Instructions for the task » Return, from the listing that follows, each line containing the word "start".

Dataset records »

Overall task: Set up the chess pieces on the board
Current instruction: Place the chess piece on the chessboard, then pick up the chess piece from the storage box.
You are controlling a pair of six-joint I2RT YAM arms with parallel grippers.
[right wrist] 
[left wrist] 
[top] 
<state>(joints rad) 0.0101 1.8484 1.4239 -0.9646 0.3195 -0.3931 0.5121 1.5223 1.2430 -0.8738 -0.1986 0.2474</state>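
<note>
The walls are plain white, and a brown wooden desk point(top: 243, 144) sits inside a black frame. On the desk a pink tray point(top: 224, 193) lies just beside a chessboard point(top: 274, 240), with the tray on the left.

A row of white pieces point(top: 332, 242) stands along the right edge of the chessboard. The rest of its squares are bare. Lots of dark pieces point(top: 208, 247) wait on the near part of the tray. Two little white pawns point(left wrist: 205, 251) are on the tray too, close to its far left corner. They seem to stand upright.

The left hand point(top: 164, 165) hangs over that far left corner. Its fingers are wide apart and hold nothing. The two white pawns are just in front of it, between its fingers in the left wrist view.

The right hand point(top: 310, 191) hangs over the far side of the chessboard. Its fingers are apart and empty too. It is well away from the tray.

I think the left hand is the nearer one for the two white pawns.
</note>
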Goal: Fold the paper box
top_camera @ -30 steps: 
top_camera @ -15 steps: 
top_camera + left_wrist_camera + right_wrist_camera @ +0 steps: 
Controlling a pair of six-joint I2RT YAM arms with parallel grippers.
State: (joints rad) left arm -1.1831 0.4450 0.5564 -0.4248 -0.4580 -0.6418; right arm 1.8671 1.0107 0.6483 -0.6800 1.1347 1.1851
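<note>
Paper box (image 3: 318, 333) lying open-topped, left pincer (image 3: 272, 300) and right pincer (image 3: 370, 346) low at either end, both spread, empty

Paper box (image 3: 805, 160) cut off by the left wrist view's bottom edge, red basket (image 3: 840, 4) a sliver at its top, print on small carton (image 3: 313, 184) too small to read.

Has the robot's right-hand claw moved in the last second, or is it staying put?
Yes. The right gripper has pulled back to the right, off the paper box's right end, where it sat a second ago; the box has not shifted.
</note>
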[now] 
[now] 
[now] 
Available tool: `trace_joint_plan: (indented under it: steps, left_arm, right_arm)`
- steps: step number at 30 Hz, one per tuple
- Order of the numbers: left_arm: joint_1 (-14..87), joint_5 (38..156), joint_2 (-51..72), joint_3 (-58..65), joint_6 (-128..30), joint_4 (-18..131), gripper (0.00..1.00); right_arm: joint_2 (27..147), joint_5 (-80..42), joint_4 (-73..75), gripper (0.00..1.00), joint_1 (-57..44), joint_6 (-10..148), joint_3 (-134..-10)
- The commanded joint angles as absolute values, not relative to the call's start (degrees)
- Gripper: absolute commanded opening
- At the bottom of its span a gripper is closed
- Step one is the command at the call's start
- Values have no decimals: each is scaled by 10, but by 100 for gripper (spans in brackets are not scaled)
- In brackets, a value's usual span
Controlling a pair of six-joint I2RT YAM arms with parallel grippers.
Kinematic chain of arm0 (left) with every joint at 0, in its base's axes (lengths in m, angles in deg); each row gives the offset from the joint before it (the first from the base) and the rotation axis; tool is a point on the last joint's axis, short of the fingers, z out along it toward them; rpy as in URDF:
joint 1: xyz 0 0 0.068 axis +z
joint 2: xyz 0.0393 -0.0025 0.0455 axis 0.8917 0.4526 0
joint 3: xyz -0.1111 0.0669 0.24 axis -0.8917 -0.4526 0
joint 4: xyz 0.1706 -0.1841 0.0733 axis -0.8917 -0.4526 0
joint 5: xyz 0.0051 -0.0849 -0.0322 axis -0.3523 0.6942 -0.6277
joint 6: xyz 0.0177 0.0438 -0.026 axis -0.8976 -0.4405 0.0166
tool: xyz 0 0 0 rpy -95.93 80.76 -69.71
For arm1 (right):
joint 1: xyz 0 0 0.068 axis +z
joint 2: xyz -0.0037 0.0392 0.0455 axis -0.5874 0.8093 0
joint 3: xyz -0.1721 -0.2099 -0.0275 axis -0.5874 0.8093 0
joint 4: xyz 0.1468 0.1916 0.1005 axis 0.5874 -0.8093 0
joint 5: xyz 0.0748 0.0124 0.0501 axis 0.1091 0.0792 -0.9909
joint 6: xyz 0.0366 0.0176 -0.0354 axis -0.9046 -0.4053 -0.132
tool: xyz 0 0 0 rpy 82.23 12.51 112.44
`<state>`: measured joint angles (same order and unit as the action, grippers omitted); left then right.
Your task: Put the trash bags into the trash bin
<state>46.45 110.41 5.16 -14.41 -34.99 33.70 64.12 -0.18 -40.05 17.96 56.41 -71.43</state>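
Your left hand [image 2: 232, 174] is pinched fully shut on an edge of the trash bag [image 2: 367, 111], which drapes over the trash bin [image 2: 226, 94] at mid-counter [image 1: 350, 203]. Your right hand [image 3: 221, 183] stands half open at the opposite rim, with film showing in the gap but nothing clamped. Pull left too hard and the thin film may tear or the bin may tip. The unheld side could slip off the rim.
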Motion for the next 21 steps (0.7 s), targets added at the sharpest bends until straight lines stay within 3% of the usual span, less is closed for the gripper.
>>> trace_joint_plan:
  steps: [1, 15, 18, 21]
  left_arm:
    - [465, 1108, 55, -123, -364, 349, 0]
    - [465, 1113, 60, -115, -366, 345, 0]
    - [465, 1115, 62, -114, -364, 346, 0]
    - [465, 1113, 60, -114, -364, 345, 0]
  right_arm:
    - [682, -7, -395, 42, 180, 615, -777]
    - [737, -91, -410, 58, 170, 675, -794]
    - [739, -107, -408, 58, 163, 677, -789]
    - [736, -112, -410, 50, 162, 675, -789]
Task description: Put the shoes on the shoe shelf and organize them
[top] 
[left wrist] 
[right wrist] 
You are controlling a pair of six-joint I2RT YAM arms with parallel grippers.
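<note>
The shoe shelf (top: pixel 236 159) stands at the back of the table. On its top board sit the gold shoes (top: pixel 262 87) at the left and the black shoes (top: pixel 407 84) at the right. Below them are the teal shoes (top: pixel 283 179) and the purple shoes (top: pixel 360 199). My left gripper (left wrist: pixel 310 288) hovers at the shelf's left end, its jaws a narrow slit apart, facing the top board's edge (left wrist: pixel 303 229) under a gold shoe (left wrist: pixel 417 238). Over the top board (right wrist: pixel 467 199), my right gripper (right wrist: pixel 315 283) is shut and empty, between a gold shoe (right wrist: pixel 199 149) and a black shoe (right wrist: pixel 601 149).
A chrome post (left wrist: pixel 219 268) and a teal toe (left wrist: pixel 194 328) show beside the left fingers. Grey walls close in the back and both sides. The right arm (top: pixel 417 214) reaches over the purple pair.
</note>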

Output of the exercise »
- The commanded joint angles as absolute values, not relative to the call's start (degrees)
- Step one is the command at the call's start

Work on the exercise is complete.